▶ [WHAT TO WORK ON]:
Find every line in the records below that contains the word "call", and copy each such line.

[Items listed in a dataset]
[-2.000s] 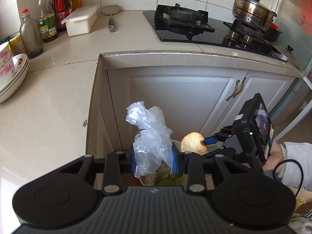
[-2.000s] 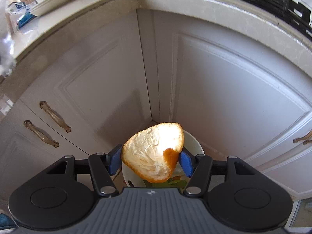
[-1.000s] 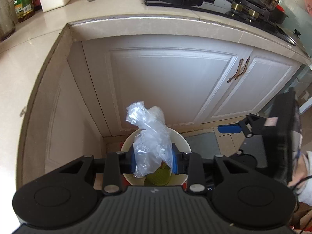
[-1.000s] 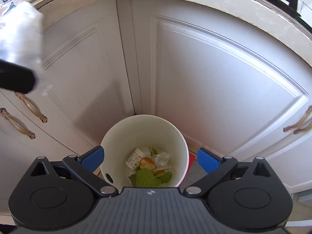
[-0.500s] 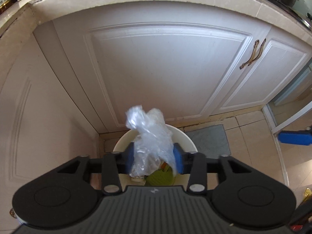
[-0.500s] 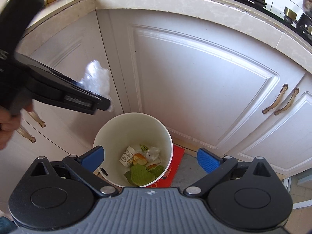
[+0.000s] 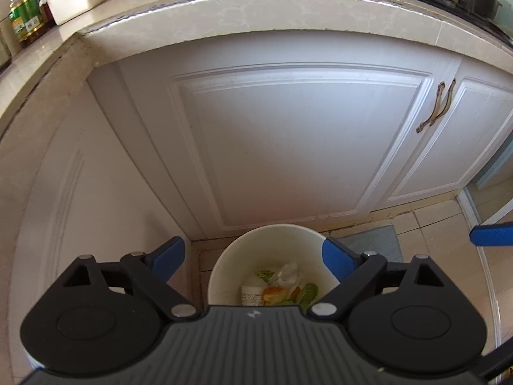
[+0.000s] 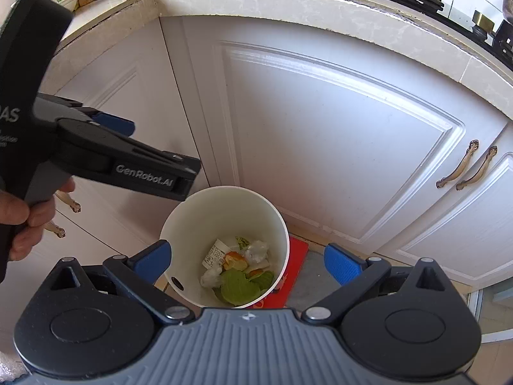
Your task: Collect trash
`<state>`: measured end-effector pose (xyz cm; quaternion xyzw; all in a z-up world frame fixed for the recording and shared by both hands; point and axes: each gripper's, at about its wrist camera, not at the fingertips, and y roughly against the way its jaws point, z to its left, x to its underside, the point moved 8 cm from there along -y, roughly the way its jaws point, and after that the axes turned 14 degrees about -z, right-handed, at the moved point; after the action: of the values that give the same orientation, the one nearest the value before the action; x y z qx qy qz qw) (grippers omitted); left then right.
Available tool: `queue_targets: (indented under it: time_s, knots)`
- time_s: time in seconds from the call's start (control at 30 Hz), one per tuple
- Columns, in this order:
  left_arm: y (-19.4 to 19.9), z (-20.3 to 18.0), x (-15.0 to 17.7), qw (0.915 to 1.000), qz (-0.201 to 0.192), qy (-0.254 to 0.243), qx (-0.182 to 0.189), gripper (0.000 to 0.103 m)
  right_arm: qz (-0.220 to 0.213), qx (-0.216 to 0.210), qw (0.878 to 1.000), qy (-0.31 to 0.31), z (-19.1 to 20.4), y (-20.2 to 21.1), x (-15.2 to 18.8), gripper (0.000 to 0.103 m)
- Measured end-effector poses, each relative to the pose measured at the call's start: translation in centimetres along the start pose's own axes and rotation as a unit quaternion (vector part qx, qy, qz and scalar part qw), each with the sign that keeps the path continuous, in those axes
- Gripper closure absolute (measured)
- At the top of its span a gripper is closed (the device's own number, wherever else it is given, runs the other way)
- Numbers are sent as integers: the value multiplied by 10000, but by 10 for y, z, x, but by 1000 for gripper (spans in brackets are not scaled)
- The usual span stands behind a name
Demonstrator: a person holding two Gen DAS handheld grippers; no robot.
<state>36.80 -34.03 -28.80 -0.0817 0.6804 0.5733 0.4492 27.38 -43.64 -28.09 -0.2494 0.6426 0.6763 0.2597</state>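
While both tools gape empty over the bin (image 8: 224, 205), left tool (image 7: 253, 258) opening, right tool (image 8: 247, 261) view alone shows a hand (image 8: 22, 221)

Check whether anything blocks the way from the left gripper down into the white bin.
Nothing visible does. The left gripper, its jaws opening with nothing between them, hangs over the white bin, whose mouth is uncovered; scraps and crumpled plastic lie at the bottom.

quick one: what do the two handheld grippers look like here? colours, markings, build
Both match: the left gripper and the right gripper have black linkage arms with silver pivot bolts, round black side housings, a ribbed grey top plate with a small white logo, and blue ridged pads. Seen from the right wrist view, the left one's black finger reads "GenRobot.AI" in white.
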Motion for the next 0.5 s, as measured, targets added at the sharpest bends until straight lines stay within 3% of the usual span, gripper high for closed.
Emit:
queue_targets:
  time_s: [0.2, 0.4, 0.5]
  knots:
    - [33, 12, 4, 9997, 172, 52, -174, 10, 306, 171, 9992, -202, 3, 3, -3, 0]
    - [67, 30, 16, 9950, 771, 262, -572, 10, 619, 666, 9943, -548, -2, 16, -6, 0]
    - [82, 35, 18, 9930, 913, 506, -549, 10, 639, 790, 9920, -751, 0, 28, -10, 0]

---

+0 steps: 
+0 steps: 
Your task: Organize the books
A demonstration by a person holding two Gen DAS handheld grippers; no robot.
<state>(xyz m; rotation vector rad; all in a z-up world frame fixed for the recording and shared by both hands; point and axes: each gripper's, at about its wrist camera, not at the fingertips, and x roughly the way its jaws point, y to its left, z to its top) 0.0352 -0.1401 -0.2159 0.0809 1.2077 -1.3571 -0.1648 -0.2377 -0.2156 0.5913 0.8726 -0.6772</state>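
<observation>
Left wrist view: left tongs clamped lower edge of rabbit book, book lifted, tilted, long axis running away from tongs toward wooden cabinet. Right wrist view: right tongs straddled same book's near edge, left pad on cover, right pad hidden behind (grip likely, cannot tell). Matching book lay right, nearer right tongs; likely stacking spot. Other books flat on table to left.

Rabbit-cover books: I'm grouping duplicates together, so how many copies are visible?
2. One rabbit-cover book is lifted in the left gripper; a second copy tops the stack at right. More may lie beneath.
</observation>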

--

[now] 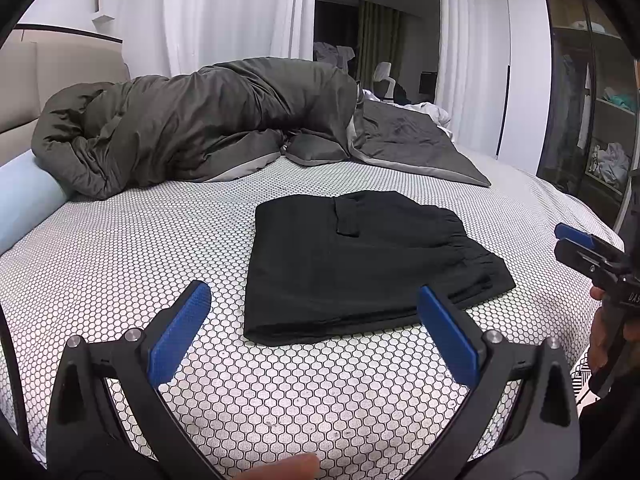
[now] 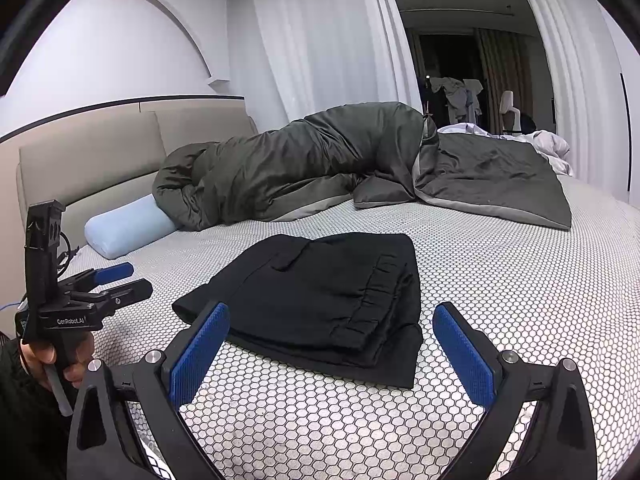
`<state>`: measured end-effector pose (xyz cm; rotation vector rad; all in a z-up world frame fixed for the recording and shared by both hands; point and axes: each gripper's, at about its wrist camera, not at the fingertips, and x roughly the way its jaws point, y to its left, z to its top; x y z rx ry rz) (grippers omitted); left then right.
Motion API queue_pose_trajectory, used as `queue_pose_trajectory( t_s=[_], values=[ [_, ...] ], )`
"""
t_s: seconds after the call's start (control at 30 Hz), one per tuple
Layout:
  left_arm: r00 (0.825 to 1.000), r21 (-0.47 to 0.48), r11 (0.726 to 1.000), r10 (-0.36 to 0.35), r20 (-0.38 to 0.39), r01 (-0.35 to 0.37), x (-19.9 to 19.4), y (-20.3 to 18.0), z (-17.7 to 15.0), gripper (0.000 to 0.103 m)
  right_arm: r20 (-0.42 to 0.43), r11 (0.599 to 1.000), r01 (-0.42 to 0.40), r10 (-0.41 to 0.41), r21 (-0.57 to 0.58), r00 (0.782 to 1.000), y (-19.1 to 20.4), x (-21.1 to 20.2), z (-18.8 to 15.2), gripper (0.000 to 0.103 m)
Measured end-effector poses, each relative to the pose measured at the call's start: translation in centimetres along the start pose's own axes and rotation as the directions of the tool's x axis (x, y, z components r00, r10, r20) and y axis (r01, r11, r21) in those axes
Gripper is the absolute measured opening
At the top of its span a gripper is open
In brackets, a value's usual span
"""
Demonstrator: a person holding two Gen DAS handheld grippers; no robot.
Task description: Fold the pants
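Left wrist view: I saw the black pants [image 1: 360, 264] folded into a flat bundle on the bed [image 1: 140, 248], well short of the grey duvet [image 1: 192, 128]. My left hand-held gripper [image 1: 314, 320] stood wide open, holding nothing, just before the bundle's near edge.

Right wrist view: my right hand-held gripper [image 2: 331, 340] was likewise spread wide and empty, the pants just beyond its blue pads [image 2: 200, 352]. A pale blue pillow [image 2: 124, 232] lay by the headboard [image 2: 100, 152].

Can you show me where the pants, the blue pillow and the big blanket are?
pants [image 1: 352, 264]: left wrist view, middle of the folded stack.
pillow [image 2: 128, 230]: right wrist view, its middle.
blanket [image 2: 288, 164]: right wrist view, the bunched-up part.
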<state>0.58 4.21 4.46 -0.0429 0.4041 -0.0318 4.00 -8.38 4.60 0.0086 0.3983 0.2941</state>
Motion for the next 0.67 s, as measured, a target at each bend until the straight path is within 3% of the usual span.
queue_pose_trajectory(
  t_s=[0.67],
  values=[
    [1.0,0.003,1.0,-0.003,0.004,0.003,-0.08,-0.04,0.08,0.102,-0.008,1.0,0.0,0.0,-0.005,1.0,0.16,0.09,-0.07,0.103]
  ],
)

▶ [ANSWER SECTION]:
- time_s: time in seconds from the call's start (control at 30 Hz), one per tuple
- Measured end-effector poses, each relative to the pose measured at the call's start: translation in centimetres along the start pose's own axes and rotation as a unit quaternion (vector part qx, qy, qz and scalar part qw), each with the sign that keeps the path continuous, in those axes
t_s: seconds after the call's start (control at 30 Hz), one per tuple
Measured end-effector poses, each relative to the pose measured at the call's start: translation in centimetres along the start pose's own axes and rotation as the directions of the tool's x axis (x, y, z components r00, r10, r20) and y axis (r01, r11, r21) in those axes

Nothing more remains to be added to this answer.